→ Work instructions
Print word for word the first line of the records below and every following line through the one containing "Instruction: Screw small"; print nothing else.

==== Entries supplied ====

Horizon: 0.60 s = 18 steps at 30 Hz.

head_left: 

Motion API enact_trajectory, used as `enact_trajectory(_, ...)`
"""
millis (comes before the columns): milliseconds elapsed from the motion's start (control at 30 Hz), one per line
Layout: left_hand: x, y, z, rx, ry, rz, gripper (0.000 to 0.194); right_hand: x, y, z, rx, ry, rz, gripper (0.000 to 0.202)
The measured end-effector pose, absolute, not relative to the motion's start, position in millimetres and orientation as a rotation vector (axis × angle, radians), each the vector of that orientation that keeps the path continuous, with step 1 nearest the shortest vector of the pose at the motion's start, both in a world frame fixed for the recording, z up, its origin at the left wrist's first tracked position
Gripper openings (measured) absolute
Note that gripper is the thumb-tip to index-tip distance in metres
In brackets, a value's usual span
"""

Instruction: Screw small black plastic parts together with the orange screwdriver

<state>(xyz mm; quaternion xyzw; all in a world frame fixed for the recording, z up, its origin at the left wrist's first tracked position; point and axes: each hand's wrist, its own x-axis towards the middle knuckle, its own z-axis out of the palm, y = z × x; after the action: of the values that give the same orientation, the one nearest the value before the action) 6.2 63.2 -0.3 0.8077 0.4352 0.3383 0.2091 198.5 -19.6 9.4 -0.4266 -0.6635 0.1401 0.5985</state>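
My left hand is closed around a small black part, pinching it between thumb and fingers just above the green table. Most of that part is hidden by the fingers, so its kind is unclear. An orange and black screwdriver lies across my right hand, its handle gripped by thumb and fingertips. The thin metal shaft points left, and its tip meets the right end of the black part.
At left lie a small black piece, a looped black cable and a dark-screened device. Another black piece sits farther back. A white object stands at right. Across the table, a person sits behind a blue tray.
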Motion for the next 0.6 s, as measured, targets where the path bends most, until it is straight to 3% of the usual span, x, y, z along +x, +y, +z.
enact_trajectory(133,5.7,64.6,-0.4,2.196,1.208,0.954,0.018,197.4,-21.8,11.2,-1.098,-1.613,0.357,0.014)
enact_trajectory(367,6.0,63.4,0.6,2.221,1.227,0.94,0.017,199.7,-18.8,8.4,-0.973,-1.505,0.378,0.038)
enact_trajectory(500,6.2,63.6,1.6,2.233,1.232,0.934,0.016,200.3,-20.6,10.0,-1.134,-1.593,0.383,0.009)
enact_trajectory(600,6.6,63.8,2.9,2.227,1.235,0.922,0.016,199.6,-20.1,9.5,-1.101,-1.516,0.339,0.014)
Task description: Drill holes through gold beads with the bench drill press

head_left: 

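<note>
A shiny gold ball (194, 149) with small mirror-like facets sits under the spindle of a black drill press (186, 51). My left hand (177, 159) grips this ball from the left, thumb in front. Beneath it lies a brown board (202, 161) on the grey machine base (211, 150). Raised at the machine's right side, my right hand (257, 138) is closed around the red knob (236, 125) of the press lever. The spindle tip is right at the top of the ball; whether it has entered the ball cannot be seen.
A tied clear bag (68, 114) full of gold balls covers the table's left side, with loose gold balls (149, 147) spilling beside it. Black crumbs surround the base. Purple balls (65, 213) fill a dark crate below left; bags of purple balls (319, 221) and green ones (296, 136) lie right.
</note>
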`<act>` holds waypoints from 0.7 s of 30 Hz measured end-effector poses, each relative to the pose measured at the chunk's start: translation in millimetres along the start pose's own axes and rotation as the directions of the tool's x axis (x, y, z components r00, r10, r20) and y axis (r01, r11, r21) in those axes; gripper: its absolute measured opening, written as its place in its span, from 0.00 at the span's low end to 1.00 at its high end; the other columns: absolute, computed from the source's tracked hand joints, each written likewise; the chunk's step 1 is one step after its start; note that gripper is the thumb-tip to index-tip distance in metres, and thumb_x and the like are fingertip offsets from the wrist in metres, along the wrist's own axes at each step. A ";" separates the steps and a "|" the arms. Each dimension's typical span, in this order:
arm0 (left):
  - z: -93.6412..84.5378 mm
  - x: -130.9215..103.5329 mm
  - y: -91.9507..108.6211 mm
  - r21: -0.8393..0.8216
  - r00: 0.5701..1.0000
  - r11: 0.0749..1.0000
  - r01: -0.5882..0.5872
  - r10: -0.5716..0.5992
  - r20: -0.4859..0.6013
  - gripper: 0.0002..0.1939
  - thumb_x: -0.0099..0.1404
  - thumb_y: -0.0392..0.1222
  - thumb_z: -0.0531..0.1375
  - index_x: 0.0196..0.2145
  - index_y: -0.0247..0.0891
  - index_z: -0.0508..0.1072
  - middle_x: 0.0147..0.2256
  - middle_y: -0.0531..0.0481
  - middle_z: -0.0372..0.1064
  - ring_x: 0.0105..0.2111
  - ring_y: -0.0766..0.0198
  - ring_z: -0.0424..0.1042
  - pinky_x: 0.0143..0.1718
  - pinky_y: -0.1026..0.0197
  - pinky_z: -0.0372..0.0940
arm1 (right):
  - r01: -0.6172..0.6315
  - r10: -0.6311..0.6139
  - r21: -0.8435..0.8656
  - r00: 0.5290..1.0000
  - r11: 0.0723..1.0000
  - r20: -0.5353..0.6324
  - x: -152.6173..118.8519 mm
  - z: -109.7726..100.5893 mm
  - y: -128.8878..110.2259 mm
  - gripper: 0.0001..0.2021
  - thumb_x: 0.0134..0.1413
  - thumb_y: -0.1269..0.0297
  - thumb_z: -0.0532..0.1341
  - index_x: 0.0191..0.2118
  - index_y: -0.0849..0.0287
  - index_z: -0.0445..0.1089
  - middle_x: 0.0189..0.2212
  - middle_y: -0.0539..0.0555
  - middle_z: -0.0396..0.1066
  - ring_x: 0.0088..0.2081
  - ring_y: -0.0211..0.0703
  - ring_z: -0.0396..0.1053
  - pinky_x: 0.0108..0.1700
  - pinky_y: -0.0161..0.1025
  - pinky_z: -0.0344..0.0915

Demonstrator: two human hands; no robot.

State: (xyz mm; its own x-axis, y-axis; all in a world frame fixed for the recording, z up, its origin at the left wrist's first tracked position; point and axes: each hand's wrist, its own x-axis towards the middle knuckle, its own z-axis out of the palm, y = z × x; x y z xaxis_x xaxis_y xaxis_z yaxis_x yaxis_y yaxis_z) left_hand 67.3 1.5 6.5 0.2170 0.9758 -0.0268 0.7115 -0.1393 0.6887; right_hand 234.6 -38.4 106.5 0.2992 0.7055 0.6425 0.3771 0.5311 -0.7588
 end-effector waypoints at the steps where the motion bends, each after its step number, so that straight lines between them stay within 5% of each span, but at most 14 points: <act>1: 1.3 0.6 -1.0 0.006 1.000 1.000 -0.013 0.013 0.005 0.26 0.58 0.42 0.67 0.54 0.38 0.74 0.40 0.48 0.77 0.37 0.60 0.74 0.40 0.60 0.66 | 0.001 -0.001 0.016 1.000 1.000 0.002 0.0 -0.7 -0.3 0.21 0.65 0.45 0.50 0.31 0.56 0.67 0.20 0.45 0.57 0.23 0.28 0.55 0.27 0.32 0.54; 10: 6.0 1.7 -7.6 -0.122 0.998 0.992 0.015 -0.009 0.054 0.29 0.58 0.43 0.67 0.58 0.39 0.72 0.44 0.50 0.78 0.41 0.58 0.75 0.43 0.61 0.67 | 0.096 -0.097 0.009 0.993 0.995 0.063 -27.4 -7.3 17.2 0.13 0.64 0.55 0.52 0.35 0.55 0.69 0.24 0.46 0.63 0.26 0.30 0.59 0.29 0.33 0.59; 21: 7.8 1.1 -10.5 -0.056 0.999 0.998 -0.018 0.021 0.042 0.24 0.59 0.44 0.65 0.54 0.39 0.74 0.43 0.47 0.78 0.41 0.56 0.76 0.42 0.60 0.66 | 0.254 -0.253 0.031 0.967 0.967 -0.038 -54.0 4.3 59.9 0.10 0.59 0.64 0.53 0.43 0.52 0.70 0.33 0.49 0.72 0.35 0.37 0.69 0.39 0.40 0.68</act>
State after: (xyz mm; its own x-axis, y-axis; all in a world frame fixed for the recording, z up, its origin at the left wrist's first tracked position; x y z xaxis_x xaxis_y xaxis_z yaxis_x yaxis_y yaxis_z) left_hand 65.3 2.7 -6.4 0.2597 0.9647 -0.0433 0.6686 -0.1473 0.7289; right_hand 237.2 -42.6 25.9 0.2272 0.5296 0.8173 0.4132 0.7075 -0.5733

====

→ Solution for this task
Horizon: 0.60 s = 18 steps at 30 Hz.

head_left: 

Motion API enact_trajectory, used as `enact_trajectory(_, ...)`
"""
millis (comes before the columns): milliseconds elapsed from the motion's start (control at 30 Hz), one per line
Layout: left_hand: x, y, z, rx, ry, rz, gripper (0.000 to 0.194); right_hand: x, y, z, rx, ry, rz, gripper (0.000 to 0.202)
The measured end-effector pose, absolute, not relative to the motion's start, position in millimetres and orientation as a rotation vector (axis × angle, radians), each the vector of that orientation that keeps the path continuous, with step 1 nearest the shortest vector of the pose at the motion's start, both in a world frame fixed for the recording, z up, its origin at the left wrist's first tracked position
Gripper openings (measured) absolute
Note that gripper is the thumb-tip to index-tip distance in metres
In brackets, a value's usual span
"""

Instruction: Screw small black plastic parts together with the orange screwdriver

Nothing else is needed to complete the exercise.